Finding himself in 1853 also temporarily lucid, Nerval, on the advice of his psychiatrist Antoine‐Émile Blanche, had agreed at the time he began to write Aurélia to dedicate himself to ‘un traitment moral contre une aliénation mentale,’ meaning a remoralization of the psyche’s will to sanity. Nerval accepted Blanche’s advice to underline his own return to that state by attending more thoroughly to the compensatory, inspiriting fantasies of his unconscious mind. A psychoanalyst today might regard such transcendence as an unwise privileging of the superego, a shoring up of manic defences based on a self‐idealization likely to be undercut by a continued vulnerability to introjected guilt.
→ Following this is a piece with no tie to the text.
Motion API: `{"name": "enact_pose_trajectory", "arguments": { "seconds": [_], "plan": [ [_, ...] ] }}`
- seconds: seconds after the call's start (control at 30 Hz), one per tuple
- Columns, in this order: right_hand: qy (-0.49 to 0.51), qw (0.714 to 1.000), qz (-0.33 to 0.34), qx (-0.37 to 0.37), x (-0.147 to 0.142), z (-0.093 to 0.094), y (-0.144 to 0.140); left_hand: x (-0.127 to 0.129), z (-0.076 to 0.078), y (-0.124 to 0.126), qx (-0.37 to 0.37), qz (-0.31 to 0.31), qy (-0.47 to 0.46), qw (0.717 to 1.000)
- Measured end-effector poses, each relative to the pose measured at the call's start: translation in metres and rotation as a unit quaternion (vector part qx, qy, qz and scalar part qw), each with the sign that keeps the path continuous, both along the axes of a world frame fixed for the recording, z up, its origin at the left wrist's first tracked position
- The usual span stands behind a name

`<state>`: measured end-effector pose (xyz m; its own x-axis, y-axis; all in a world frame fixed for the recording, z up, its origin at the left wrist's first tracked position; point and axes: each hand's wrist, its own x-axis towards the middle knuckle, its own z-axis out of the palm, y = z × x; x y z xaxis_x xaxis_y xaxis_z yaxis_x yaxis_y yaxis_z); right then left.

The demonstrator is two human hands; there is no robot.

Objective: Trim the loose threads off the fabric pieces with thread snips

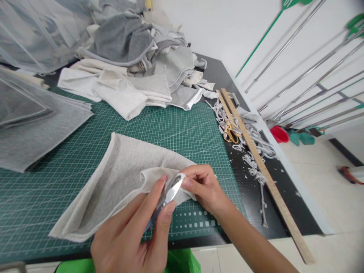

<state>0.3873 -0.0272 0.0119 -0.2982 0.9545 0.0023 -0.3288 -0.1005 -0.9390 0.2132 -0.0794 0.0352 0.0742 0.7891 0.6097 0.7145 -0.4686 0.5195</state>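
A light grey fabric piece (113, 185) lies on the green cutting mat (176, 129), one corner folded up. My left hand (133, 235) grips small thread snips (167, 199), blades pointing at that folded corner. My right hand (203, 185) pinches the fabric's corner edge right beside the blade tips. Thumbs and fingers of both hands meet over the fold.
Stacked grey fabric (31, 125) sits at the left, a heap of grey and white pieces (136, 64) at the back. A wooden ruler (261, 170), gold-handled scissors (230, 132) and fabric scraps (253, 159) lie along the table's right edge. Metal rods (309, 79) lean on the wall.
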Motion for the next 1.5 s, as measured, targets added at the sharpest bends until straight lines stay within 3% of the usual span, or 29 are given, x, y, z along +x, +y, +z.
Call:
{"name": "enact_pose_trajectory", "arguments": {
  "seconds": [0.6,1.03,1.2,1.5],
  "plan": [
    [-0.008,1.000,0.003,-0.010,0.000,-0.002,0.000,0.004,-0.001,-0.003,0.043,0.028,0.023,0.998],
    [0.003,1.000,-0.004,-0.014,-0.001,0.000,0.000,0.000,-0.002,-0.004,-0.001,-0.020,-0.045,0.999],
    [-0.018,1.000,-0.010,-0.014,-0.001,0.000,0.000,-0.003,-0.002,-0.005,-0.025,0.011,-0.056,0.998],
    [-0.062,0.997,-0.030,0.037,-0.002,0.009,-0.001,0.000,0.002,-0.003,0.002,0.011,-0.033,0.999]
  ]
}}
Jung, however, takes a different tack. As Stephenson points out in his introduction, ‘Both Aurélia and The Red Book are literary vehicles written for a psychological purpose’ (p. 39). Jung argues that the problem with the way Nerval attends in Aurélia to the positive, self‐integrative tendencies in his fantasy life is that by turning them into a gripping story of inner adventure which he develops as a work of art, he omits to make the imaginal gains real in his life. For all their promise of a return to self‐esteem and a new moral high ground for the ongoing santé of his mind, Nerval has not taken the ethical cue from his fantasies. They mourn his failure to embrace the life force that was at the heart of his anima projection onto the presumptive model for his ‘Aurélia’, a woman who is in reality now deceased. (She is identified by Stephenson as a minor Parisian actress and opera singer named Jenny Colon.) Jung feels that Nerval has still not grasped the necessity to alter his conscious attitude toward this original human object of his projection, whom he continues to depreciate even though his heart is broken (and his mind lost) after her rejection of him. In Jung’s analysis, it is this denigration that makes the compensatory fantasy that inflates the inner value of this disappointing anima figure necessary. (Stephenson tells us that in another story published the same year, 1854, Nerval identifies ‘himself with Prometheus, who is tortured by a sweet and seductive Pandora with her box of woes’ [p. 45].)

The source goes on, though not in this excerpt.